Vomité sobre la taza del retrete y al tirar de la cadena, mientras veía descender violentamente el agua en forma de torbellino, comprendí lo que había ocurrido: Fina (o Luz Acaso) había estado sonsacándome hábilmente cosas de mi propia vida que utilizaba con Alvaro para describirle un padre imaginario (aunque real, pues se trataba de mí) cuya imagen fuera gratificante para ambos. Ella no conocía la relación existente entre Alvaro y yo, no podía saber que al mentir abrochaba sin embargo una verdad. Fui a la cocina, bebí lentamente un vaso de agua y a cada sorbo fui haciéndome cargo de que estaba siendo víctima de una ficción que mi propio deseo había contribuido a levantar. Era todo mentira, de acuerdo, sí, pero empezaban a encajar tan bien los materiales de esa quimera, que tenía que repetirme continuamente es mentira, es mentira, porque a medida que pasaban los minutos era más verdad. Yo siempre había trabajado con materiales reales y sabía de qué manera manipularlos para alcanzar el significado o la dirección que convenía a mis intereses. Mi experiencia con la ficción, en cambio, se reducía a aquel cuento, Nadie, en el que incluí por otra parte tantos elementos autobiográficos que en cierto modo era también un reportaje disimulado. No sabía, en fin, de qué manera se defiende uno de lo irreal.
Cuando me calmé, llamé a Alvaro. -Perdona, chico, pero me ha dado un ataque de tos.
– No te preocupes. Te decía que Luz, mi madre, me ha hablado de mi padre. Dice que es un periodista con el que se acostó hace veinticinco años cuando ella comenzó a prostituirse y él estaba haciendo un reportaje sobre las putas que se anunciaban en la prensa.

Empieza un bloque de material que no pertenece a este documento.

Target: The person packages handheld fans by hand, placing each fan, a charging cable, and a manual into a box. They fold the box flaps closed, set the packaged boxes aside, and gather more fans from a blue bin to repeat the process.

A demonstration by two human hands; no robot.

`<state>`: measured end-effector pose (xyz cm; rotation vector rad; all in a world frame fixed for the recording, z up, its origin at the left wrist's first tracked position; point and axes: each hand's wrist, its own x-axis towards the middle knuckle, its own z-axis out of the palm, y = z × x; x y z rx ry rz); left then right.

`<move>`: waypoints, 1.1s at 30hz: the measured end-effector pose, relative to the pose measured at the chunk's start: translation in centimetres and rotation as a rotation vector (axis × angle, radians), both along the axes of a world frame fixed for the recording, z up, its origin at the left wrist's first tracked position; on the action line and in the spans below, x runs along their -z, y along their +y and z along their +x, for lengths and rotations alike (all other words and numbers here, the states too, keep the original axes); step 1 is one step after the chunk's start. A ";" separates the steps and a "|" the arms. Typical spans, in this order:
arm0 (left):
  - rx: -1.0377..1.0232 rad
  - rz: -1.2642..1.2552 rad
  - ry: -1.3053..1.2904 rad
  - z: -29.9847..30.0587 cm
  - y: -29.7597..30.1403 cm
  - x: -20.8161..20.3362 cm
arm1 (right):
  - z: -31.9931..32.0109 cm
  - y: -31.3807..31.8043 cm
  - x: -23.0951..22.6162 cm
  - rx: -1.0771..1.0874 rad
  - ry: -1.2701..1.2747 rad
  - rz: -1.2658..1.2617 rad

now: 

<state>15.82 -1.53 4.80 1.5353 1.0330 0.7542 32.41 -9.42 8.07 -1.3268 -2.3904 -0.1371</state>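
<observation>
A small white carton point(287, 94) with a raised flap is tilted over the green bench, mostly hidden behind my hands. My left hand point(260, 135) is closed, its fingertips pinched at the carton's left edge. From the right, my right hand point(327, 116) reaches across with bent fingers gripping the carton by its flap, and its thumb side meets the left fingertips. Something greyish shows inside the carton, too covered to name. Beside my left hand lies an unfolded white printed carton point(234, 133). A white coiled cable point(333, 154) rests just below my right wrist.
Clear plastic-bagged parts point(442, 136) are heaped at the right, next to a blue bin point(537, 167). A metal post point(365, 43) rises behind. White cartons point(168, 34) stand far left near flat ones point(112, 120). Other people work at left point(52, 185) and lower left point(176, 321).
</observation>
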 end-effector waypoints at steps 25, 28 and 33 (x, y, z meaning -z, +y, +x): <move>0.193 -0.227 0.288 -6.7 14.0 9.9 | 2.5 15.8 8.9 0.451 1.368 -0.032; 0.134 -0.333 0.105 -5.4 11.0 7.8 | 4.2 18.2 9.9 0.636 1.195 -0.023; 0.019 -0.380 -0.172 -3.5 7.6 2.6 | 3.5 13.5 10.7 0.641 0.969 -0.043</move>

Dios mío, yo mismo le había contado a Fina que había hecho ese reportaje y que quería hacer ahora otro para ver las diferencias entre una época y otra. El reportaje antiguo se había publicado, de manera que si Alvaro quería saber quién era «su padre», no tenía más que revisar las hemerotecas. Y yo no podría decirle es mentira, Alvaro, es mentira, porque eso habría significado confesar que me veía con Fina. Por otro lado, Alvaro no necesitaba consultar ninguna hemeroteca. Sabía que su padre era yo e iba cercándome para que al menos entre los dos quedara establecido de manera implícita ese conocimiento.
– Por lo visto -añadió-, mi padre ni siquiera sabe que aquella puta con la que se acostó se había quedado embarazada. Ella no quiso decírselo para no complicarle la vida y porque quería tener el hijo sola. Pero luego, cuando nació, las cosas se pusieron difíciles y tuvo que darlo en adopción.
– ¿Todavía continúas empeñado en eso? -le reproché. -¿Tú qué crees? – preguntó él con cierta dureza.
Un día, después de que hubiéramos comido de nuevo en el restaurante de Príncipe de Vergara donde nos encontramos por primera vez,
Fina propuso que tomáramos el café en su casa. Vivía en María Moliner, muy cerca de allí, y quería que conociera a esa amiga suya que escribía un libro sobre el lumbago, o sobre el l'um bago, para que le contara mi experiencia, pero también, añadió, para que la orientara un poco, pues se trataba de una chica muy joven y dudaba si hacerlo en forma de reportaje o de novela.